In May 1939, performers from Seattle and Vancouver presented the grandest Catholic festival ever staged in the Pacific Northwest. It celebrated the anniversary of the arrival of two priests, Fathers Francis Blanchet (1795-1883) and Modeste Demers (1809-1871), at Fort Vancouver in 1838.
The Seattle group belonged to the Federal Theater Project, part of the Federal Works Project, established early in the Great Depression. They joined Vancouver residents and school children to stage the historical play directed by Edwin O’Connor, a well-known actor and producer who headed the Catholic production with help from Hallie Flanagan and her assistant Jan Norman.
The timing was slightly off for the event. Although staged in May 1939 as a 100th anniversary event, the two priests arrived at the fort in November 1838, making the event about six months late. Like the Federal Writers’ Project, the Theater Project may have also suffered from vague objectives and conflicted management that slowed the event. Or perhaps it was the grandiosity of Pacific Northwest officiates of the church wanting dignitaries from Quebec and Washington, D.C., to attend
According to a press release from the Northwest Catholic Welfare Conference News Service, Father Blanchet gave the first Catholic service on Jan. 6, 1839, near Champoeg (in what would a decade later become Oregon Territory). The release notes all the anniversary event’s activities. Twenty archbishops and bishops visited the area. Cardinal Amleto Giovanni Cicognani of the nation’s capital and Archbishop Jean-Marie-Rodrigue Villeneuve of Quebec also came.
With 200 cast members, the play culminated in three days of events in Portland.

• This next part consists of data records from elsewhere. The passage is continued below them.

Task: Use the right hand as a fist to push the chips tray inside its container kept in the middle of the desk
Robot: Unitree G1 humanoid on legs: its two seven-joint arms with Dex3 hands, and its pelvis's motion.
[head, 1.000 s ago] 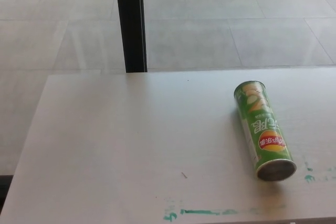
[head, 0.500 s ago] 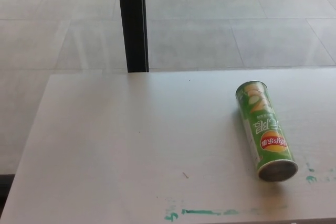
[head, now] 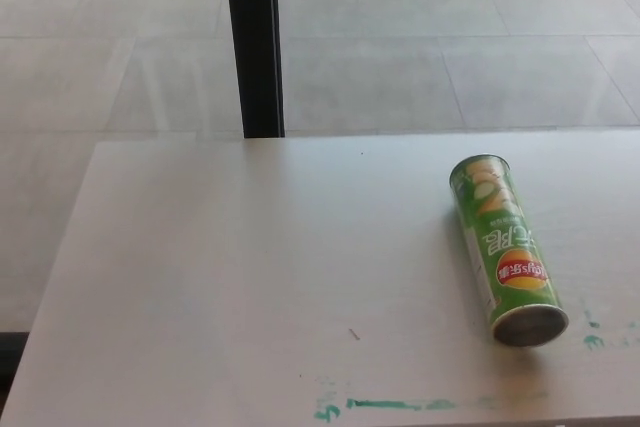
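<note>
Operator: Status of hands first. What do we have?

Technician: Neither the left hand nor the right hand shows in the head view, so we cannot tell whether the fingers are released or clenched into the required fist.

Operator: Location of the work item?

Technician: We find the green chips container (head: 505, 250) lying on its side on the tabletop (head: 250, 267), toward the right, not the middle. Its metallic end points at the near edge, close to the green paint marks (head: 385, 405). We see no tray protruding from either end; the far end is too small to read.

Operator: Failure modes from this state?

Technician: We judge three. First, the container is a cylinder on its side, so an off-axis push may roll it toward the right edge. Second, nothing braces the far end, so a push along the axis may slide the whole container away instead of seating the tray. Third, a fist arriving from the right may strike the side wall before aligning.
</note>
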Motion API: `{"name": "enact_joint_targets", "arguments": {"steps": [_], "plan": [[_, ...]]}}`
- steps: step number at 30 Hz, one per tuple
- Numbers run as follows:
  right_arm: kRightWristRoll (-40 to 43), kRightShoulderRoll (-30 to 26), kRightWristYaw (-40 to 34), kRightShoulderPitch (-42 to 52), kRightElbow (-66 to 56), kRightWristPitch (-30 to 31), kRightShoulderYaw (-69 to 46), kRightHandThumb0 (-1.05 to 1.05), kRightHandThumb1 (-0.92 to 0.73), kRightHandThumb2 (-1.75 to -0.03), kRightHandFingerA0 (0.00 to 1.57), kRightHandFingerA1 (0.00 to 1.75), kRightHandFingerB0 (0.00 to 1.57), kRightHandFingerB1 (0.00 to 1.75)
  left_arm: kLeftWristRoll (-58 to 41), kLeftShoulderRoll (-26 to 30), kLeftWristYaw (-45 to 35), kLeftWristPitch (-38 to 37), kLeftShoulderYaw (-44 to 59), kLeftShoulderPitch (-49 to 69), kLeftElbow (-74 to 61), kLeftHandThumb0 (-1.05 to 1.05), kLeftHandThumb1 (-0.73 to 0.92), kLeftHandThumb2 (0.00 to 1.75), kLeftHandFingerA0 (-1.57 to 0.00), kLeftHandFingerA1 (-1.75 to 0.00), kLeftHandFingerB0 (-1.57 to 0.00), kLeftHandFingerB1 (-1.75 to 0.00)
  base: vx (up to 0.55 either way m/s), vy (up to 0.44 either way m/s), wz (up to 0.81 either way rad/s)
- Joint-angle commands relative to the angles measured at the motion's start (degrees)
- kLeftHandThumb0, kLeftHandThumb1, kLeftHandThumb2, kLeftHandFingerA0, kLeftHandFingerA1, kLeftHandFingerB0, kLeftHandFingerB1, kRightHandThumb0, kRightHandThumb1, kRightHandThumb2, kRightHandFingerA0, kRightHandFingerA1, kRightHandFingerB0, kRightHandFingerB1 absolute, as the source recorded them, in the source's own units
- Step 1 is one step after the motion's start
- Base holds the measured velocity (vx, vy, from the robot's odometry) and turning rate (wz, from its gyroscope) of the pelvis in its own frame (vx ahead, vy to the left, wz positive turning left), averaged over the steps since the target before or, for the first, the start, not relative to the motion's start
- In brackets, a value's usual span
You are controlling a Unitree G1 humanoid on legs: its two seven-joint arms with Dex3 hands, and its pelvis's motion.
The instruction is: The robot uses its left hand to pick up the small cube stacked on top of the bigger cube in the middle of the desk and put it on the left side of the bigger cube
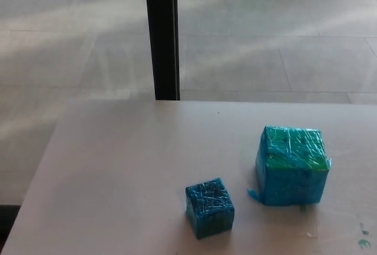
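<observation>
Two cubes sit on the pale desk (118,172), one of each size, and neither is stacked on the other. The small cube (210,208), wrapped in dark blue crinkled film, rests on the desk surface in the lower middle of the frame, turned slightly so one corner faces the camera. The bigger cube (291,165), blue on its sides with a green top, stands to the right of it and a little higher in the frame; a strip of bare desk separates them, so they are near but not touching. A small flap of blue film sticks out at the bigger cube's lower left corner. The desk's far edge runs across the middle of the frame and its left edge slants down toward the lower left corner; the whole left half of the surface is bare. A few small green marks (361,242) dot the desk at the lower right edge. Behind the desk a black vertical post (161,34) rises from the far edge, with a grey tiled floor (265,43) beyond. Neither robot hand is in view, so the state of the fingers cannot be told.
</observation>
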Motion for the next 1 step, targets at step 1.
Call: {"name": "enact_joint_targets", "arguments": {"steps": [1], "plan": [[1.18, -0.71, -1.96, 0.76, 1.02, 0.29, -1.16, -0.71, -0.52, -0.64, 0.77, 0.92, 0.62, 0.69, -11.86, -2.38, 3.85, 6.05, 5.99, 3.83, 9.13, -0.94, 0.59, 0.96, -0.21, -0.67, -0.06, -0.41, 0.00, 0.000, 0.00]]}}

Initially, the organizers intended to book a Hollywood star to play Father Blanchet in the pageant and brought up Spencer Tracy as a possibility.
Instead, they cast Rev. William Robbins of Seattle, a member of the Federal Theater Project, as Blanchet. Others in the Seattle troupe claiming key roles included Rev. Thomas Gill, director of Catholic Charities in Seattle, as Father Modeste Demers; Harold Lamb as Hudson’s Bay Chief Factor, Dr. John McLoughlin; and Thomas Dew as a Native American chief.
On the day of the pageant, May 10, Vancouver’s events opened with a Pontifical Mass at St. James Church, an Evergreen Hotel luncheon for visiting prelates, a Diocesan Council of Catholic women’s convention, a pioneer parade forming at 26th and Main streets, then marching to Columbia Street. The “Flotilla of Faith” historical pageant reenacting the priests’ river arrival at Fort Vancouver began at 4:30 p.m. The day ended with a junior and senior chamber banquet honoring Gov. Clarence Martin and another at Memorial Hall for Catholic women.
“For a brief hour, old Fort Vancouver lived again” and “the curtains came down on this new land” in the hands of Fathers Blanchet and Demers, reported The Oregonian the following day. Among a crowd of 5,000, Gov. Martin, Cardinal Cicognani and others watched the shoreline as a canoe approached.
That day, Sea Scouts replaced the “brawny” French voyagers who canoed the first two Catholic priests to the fort on the Columbia River while the Hudson’s Bay Company flag fluttered above. Only the 4:45 p.m. passenger train briefly disrupted the celebratory spirit tolling bells as it rolled on.